According to the Airbnb press statement, “Translation Engine improves the quality of more than 99% of Airbnb listings,” based on a study it commissioned with a machine translation evaluation company across the platform’s top 10 languages.
Trombetti said Airbnb commissioned custom evaluations on the platform’s content through “independent parties, not Translated.” However, he said the 99%+ quality improvement is in line with Translated’s internal evaluations. “Translated performs monthly assessments of our ModernMT models using our Airbnb qualified linguists,” Trombetti said.
He added that, while “many other companies experimented, pre-translation, with a small subset of their content, typically reviews, to my knowledge this is the first time it is done for all content and especially on this scale.”
He pointed out how site visitors will not only be able to read content in their own language, but also be able to find what was previously inaccessible to them. “It is not just about removing a button; it is about allowing everyone to explore in a new way,” Trombetti said.
UGC: Complex for AI
Asked about the challenge of culling data points from user-generated content (UGC) compared to training engines on content created by writers or professional linguists, Trombetti said, “UGC is complex for AI because everyone has a different style.”
It is not like training a custom model on a very narrow terminology” — Marco Trombetti, CEO, Translated
He explained that because UGC content is often written by non-native speakers and, most likely, by non-professional content writers, “there is a lot of flexibility that the AI needs to learn to translate well.

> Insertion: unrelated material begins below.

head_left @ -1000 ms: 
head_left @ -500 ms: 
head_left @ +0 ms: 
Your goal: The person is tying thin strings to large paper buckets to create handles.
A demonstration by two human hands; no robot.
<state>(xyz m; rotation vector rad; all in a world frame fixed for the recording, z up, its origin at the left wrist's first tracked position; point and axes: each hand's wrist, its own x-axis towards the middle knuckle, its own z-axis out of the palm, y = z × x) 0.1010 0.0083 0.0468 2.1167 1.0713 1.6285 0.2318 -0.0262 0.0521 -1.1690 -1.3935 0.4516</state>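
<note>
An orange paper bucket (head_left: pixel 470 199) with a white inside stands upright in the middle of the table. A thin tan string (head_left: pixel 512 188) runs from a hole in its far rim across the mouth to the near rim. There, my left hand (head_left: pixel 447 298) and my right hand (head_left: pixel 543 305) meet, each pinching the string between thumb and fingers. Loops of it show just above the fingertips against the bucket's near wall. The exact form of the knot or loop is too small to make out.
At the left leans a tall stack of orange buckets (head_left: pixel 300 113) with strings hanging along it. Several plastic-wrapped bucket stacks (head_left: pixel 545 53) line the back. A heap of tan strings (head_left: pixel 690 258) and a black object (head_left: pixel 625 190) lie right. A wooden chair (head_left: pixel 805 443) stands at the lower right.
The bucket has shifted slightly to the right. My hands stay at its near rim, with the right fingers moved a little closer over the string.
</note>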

It is not like training a custom model on a very narrow terminology.”
Trombetti added, “The indirect challenge with UGC is scale. Often UGC scale can be a million times bigger than content produced by localization teams; and the volume spikes are much more unpredictable.”
What’s more, he noted that 10x lower latency is also needed to be able to integrate machine translation into the production infrastructure. Therefore, “in human translation, engineering quality is really not an issue.” For machine translating UGC, however, “it is the critical asset.”
On top of that, there is the business element. The Translated CEO said, “When you manage UGC, you are a horizontal service. You need to interact with many divisions and stakeholders. So the level and complexity of discussions goes up. [Airbnb Head of Localization] Salvatore Giammarresi’s leadership, empathy, and his capacity to interact with the upper management made this all possible.”